YOUR INSTRUCTIONS :: Please reproduce the entire listing exactly.

* * *

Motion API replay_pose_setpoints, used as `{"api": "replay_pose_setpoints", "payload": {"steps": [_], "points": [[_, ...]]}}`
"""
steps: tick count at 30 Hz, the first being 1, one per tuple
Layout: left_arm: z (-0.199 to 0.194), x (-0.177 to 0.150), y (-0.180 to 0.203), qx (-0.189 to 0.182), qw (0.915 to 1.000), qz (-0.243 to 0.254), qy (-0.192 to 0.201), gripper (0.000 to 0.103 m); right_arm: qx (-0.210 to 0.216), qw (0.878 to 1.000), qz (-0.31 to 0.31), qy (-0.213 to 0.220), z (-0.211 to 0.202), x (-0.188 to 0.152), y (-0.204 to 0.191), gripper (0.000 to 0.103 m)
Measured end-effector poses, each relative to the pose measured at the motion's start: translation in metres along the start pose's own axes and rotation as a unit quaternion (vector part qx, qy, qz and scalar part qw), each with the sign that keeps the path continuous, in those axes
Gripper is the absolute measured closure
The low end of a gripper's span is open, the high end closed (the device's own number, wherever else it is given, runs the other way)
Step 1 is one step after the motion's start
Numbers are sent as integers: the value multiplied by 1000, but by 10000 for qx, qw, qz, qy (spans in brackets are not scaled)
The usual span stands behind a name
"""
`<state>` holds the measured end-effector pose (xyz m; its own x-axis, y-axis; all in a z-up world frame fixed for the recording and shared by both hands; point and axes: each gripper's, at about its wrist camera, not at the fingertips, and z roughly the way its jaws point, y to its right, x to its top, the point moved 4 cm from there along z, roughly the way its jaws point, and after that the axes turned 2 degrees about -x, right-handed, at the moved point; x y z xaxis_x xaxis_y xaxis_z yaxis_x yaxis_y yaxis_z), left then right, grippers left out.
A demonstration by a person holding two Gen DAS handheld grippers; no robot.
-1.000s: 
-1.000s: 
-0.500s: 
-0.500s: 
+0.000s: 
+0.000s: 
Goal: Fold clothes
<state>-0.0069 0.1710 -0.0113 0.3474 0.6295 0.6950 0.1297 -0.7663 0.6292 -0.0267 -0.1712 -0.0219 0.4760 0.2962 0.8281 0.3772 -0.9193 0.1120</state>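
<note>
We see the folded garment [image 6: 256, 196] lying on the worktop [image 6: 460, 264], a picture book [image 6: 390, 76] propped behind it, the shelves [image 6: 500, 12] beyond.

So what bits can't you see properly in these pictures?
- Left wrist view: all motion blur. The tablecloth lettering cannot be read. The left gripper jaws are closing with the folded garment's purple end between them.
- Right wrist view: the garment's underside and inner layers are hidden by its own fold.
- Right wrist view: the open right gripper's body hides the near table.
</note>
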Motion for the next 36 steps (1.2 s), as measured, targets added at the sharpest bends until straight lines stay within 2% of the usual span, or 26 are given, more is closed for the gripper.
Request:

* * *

OUTPUT FOR THIS EXERCISE ::
Motion API replay_pose_setpoints, used as `{"api": "replay_pose_setpoints", "payload": {"steps": [_], "points": [[_, ...]]}}`
"""
steps: tick count at 30 Hz, the first being 1, one per tuple
Layout: left_arm: z (-0.199 to 0.194), x (-0.177 to 0.150), y (-0.180 to 0.203), qx (-0.189 to 0.182), qw (0.915 to 1.000), qz (-0.243 to 0.254), qy (-0.192 to 0.201), gripper (0.000 to 0.103 m); right_arm: qx (-0.210 to 0.216), qw (0.878 to 1.000), qz (-0.31 to 0.31), qy (-0.213 to 0.220), z (-0.211 to 0.202), x (-0.188 to 0.152), y (-0.204 to 0.191), gripper (0.000 to 0.103 m)
Measured end-effector poses, each relative to the pose measured at the motion's start: translation in metres along the start pose's own axes and rotation as a unit quaternion (vector part qx, qy, qz and scalar part qw), each with the sign that keeps the path continuous, in those axes
Gripper is the absolute measured closure
The low end of a gripper's span is open, the high end closed (the device's own number, wherever else it is given, runs the other way)
Step 1 is one step after the motion's start
Numbers are sent as integers: the value multiplied by 1000, but by 10000 for qx, qw, qz, qy (spans in brackets are not scaled)
The usual span stands behind a name
"""
`<state>` holds the measured end-effector pose (xyz m; its own x-axis, y-axis; all in a z-up world frame fixed for the recording and shared by both hands; point and axes: each gripper's, at about its wrist camera, not at the fingertips, and z roughly the way its jaws point, y to its right, x to its top, the point moved 4 cm from there along z, roughly the way its jaws point, and after that the axes turned 2 degrees about -x, right-handed, at the moved point; x y z xaxis_x xaxis_y xaxis_z yaxis_x yaxis_y yaxis_z), left then right, grippers left out.
A demonstration by a person holding two Gen DAS handheld grippers; no robot.
-1.000s: 
-1.000s: 
-0.500s: 
-0.500s: 
+0.000s: 
+0.000s: 
Goal: Fold clothes
<state>-0.0069 0.1710 -0.0113 0.3474 0.6295 0.6950 0.1297 -0.7663 0.6292 -0.0267 -0.1712 -0.0219 0.4760 0.2962 0.8281 0.3772 -0.9193 0.1120</state>
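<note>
We see the folded garment [image 6: 256, 196] lying on the worktop [image 6: 460, 264], a picture book [image 6: 390, 76] propped behind it, the shelves [image 6: 500, 12] beyond.

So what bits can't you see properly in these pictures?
- Left wrist view: all motion blur. The tablecloth lettering cannot be read. The left gripper jaws are closing with the folded garment's purple end between them.
- Right wrist view: the garment's underside and inner layers are hidden by its own fold.
- Right wrist view: the open right gripper's body hides the near table.
</note>
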Motion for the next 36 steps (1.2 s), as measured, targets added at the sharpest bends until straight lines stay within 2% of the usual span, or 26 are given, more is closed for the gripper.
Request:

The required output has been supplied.